Varsayılan İlginç Fıkralar

SINAV
4 tane üniversite öğrencisi, uyanamadıkları için matematik
finaline geç kalırlar ve okula gidince hocaya arabalarının lastiğinin
patladığını söylerler. Hoca önce inanmaz, ama öğrencilerinin
yalvarmalarına dayanamayarak, onları 3 gün sonra sınav yapacağını söyler. Sınav
günü gelince hoca, 4 öğrencinin hepsini boş bir salonun ayrı ayrı
köşelerine oturtur.
Sınav geçme sistemi şöyledir: 100 üzerinden 50 puan alan herkes
sınavı geçebilir. Hocanın hazırladığı sınavda ise ön sayfada 10'ar
puanlık 4 tane basit matematik sorusu vardır. Bunları kolayca çözerler.
Arka sayfada ise 60 puanlık 1 soru vardır: "Hangi lastik
patladı?"

Mühendis I

Bir Makine Mühendisi, bir elektrik mühendisi ve bir bilgisayar mühendisi
bir gün eski bir araba ile yola çıkmışlar.

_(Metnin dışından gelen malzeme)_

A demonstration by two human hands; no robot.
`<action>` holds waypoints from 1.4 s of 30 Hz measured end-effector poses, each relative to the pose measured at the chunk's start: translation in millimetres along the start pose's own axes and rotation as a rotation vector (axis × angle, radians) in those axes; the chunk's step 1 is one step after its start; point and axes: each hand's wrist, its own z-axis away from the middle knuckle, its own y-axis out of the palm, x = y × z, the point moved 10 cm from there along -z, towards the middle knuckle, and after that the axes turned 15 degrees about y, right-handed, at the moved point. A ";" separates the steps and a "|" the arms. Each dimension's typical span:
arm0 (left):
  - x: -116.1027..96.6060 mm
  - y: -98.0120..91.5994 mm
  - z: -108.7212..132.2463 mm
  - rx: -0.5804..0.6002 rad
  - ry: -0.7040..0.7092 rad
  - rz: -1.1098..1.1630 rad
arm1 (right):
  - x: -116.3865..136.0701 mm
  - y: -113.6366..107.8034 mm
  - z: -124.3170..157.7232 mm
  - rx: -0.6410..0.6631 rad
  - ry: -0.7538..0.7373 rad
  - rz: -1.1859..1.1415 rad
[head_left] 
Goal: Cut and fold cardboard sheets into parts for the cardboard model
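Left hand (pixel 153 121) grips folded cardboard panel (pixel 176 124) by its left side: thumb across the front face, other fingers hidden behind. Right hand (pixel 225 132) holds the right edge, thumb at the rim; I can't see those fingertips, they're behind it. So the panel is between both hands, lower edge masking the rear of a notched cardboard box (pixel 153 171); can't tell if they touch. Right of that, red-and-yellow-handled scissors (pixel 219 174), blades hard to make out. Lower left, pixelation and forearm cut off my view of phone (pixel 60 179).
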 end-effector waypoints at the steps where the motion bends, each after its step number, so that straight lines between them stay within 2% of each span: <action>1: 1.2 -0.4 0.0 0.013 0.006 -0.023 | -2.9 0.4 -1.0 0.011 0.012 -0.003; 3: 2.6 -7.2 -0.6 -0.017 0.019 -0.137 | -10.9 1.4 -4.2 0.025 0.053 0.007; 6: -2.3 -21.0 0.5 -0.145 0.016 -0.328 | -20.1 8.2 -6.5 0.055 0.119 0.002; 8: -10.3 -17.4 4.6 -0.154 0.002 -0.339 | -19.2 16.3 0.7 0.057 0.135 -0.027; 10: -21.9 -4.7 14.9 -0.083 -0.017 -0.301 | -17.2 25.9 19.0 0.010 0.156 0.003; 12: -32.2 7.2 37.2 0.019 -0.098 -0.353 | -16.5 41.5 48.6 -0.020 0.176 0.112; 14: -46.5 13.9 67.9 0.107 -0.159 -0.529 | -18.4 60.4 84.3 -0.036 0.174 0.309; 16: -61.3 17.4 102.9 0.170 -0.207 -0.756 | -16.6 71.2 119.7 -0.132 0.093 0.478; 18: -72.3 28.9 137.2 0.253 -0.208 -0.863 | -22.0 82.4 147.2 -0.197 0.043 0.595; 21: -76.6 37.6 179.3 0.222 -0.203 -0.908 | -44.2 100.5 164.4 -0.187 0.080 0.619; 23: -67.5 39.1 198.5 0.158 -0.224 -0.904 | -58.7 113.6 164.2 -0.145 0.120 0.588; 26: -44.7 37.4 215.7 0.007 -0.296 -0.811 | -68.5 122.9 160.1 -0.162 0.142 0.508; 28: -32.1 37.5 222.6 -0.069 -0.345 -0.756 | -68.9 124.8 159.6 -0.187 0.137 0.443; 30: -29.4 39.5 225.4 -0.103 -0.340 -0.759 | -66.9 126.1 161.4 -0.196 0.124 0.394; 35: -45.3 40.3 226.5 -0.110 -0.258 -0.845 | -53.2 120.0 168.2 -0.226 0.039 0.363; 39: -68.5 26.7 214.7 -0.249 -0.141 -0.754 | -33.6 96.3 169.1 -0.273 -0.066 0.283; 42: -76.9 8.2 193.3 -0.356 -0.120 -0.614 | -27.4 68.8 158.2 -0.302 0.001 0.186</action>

Issız bir otobandan geçerken,
araba aniden durmuş, baktılar çalışmıyor, Makine Mühendisi

"Ben simdi hallederim!"

diyerek atılmış, önce arabanın altına yatmış, kaputu açmış,
bir kaç girişi sıkıştırıp, bir kaç yere çekiçle filan vurmuş ama tık yok!
Başı eğik arabaya geri dönmüş. Bunun üzerine elektrik mühendisi atılmış
hemen, o da elektrik girişlerini, sigortaları kontrol etmiş, kablolarla
oynamış ama hareket yok! Bunun üzerine ikisi birden dönüp, bilgisayar
mühendisine bakmışlar. Sıranın kendisine geldiğini anlayan bilgisayarcı,

"Eeee şey, arabadan bir çıkıp tekrar girsek?"

Mühendis II

Bir matematikçi, bir fizikçi ve bir mühendise bir kırmızı top verip
bunun hacmini nasıl bulacaklarını sormuşlar. Matematikçi, bir mezura ile
etrafını ölçüp formülle yarıçapını hesapladıktan sonra diğer bir
formülle yarıçapından hacmini bulacağını söylemiş. Fizikçi ise topu suya
batırıp yer değiştiren suyun hacmini ölçerek topun hacmini
bulabileceğini söylemiş. Top son olarak mühendisin eline verilmiş,
mühendis topu şöyle biraz çevirip bakmış ve sonra:

"Bana kırmızı toplar kataloğunu bulun."


TEMEL TAMİRATTA

Amerika'ya göçen Temel, birikimleri ile bir otomobil tamirhanesi
açmıştı. Birgün kaputu açmış, motorun silindir başlıklarını sökerken, dünyaca
ünlü kalp cerrahi Dr. De Bakey'nin içeri girdiğini gördü. Doktor mercedesine
bir göz atmasını istiyordu.
Temel :
"Siz ünlü doktor De Bakey'siniz değil mi" diye sordu..
"Evet" dedi, doktor. Temel simsiyah ellerini bir beze sildi ve hafif bir
tebessümle sordu :
"Sayın ünlü doktor, burada ne yaptığıma dikkatle bakın, lütfen..
Ben de kalpleri açıyorum. Kapakçıkları dışarı çıkarıyorum, temizliyor,
düzeltiyorum, bozulanların yerine yenilerini takıyorum. İşimi bitirdiğimde,
bu bebek bir tazı gibi koşmaya başlıyor.. İkimiz de temelde ayni işi
yaptığımız halde, siz nasıl olup milyarlar kazanıyorsunuz da, ben meteliğe
kurşun atıyorum?.."
De Bakey iyice yanına geldi Temel'in.. Eğildi ve kulağına fısıldadı :
"Simdi bu anlattıklarını motor çalışırken yap bakalım!.."

İtiraf ediyorum

İnterpol yeni bir istihbarat birimi kuracaktır. Tecrübeli elemanlar aramaktadır. Referanslarıyla beraber en az iki kişiden oluşacak ve ekip halinde çalışacak elemanlar tercih edilmektedir. CIA’dan, KGB’den ve malum ülkeden ikişer eleman gelir. İnterpol yetkilisi bir tavşanı alır ormana bırakır ve yarım saat bekledikten sonra CIA elemanlarından yakalamasını ister.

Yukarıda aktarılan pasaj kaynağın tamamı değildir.